The operation of the general rule, and its exception, is clarified in the preamble to the proposed regulation. In the context of a consolidated group, the attribute redetermination rule may have the effect of eliminating a stock loss. For example, take the base case of a loss sale (in a transaction treated as a sale or exchange for tax purposes) to P by S of 30% of T stock, followed later by T's complete liquidation.  The attribute redetermination rule invokes the single entity theory to eliminate S's loss, just as though the sale were between two divisions of a single corporation. In the context of a controlled group, however, a "special rule" applies the attribute redetermination rule to defer the stock loss that would be eliminated in a consolidated group.8

It is this back-door application of the aggregation rule of Regs.  §1.1502-34 in the CCA and the proposed regs that has generated discussion among consolidated return practitioners. Essentially, their concern is whether the aggregation rule of Regs. §1.1502-34 applies here or not. The IRS's response is that the rule does not actually apply, but does hypothetically.9 The rule applies in a limited sense to determine the timing of the loss on the intercompany sale that precedes complete liquidation. If the rule applied across-the-board, it would be too broad. For instance, assume that P owns 70% of T, the value of whose stock has declined.  P is subsequently acquired by foreign parent (FP) that already owns the remaining 30% of T. Later, T is completely liquidated. If the aggregation rule applied, the liquidation would be covered by §332 and P's loss on T stock would not be recognized. But, so long as FP's ownership of T stock is not derived from P, the aggregation rule does not apply.

In addition to clarifying the current regulations, the proposed regulations make a change.

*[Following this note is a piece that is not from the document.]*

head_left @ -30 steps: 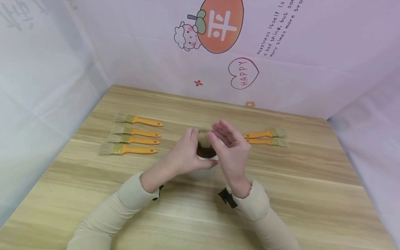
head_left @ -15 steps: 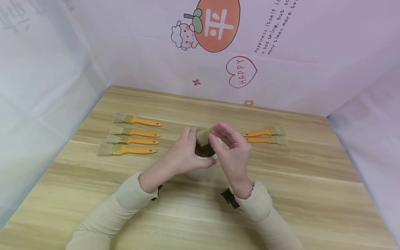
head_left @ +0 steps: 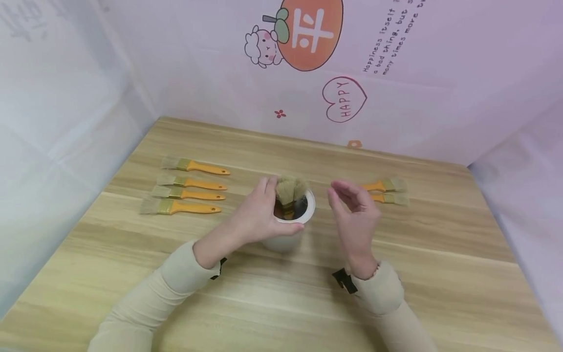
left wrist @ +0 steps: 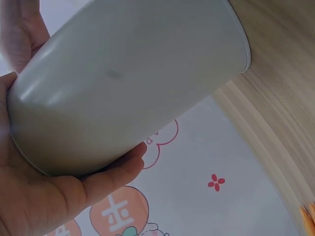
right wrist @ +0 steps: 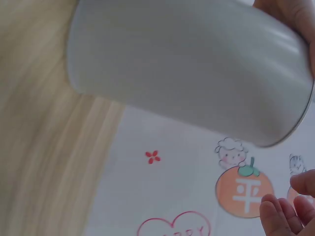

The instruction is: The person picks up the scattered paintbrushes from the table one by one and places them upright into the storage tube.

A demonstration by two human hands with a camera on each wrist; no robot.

Taxpayers had noted that the current regulations do not allow for adjustment of the amount of S's deferred loss where gain is recognized on the subsequent liquidation.10 For example, if the value of T stock appreciates between the time of its intercompany sale and its liquidation, with the result that gain is recognized on liquidation, the proposed regulation allows S's deferred loss to be taken account to the extent of gain recognized.11 This result reflects the principles of the matching rules in Regs. §1.1502-13.

For more information, in the Tax Management Portfolios, see White, 754 T.M., Consolidated Returns: Election and Filing,  and in Tax Practice Series, see ¶5310, Consolidated Returns.

1 Elliott, "Proposed `Supersecret' Rule Regs Not Meant to Modify Matching Rule," 2011 TNT 89-12 (5/9/11).

2 REG-118761-09, 76 Fed Reg. 22336 (4/21/11).

3 238 F.2d 670 (1st Cir. 1956).

4 Id.  

5 §7701(o)(1).

6 Elliott, "IRS Not Targeting Granite Trust Transactions, Official Says," 2010 TNT 94-8 (5/17/10).

7 The consolidated return regulations are not imported wholesale into the §267(f) regs.  If they were, the taxpayer would never have knowingly undertaken the transaction in question. The aggregation rule of Regs. §1.1502-34 would have combined the ownership interests in S1 held by P and FS2, with the result that no loss would have been recognized by P on the liquidation of S1 because the liquidation would have been covered by §332 and not §331.

8 Preamble, REG-118761-09, 76 Fed Reg. 22336 (4/21/11).

9 Elliott, "Treasury to Clarify Application of `Supersecret' Rule," 2010 TNT 186-4 (9/27/10).

10 Preamble, REG-118761-09, 76 Fed Reg. 22336 (4/21/11).

11 Prop. Regs. §1.267(f)-1(c)(1)(iv).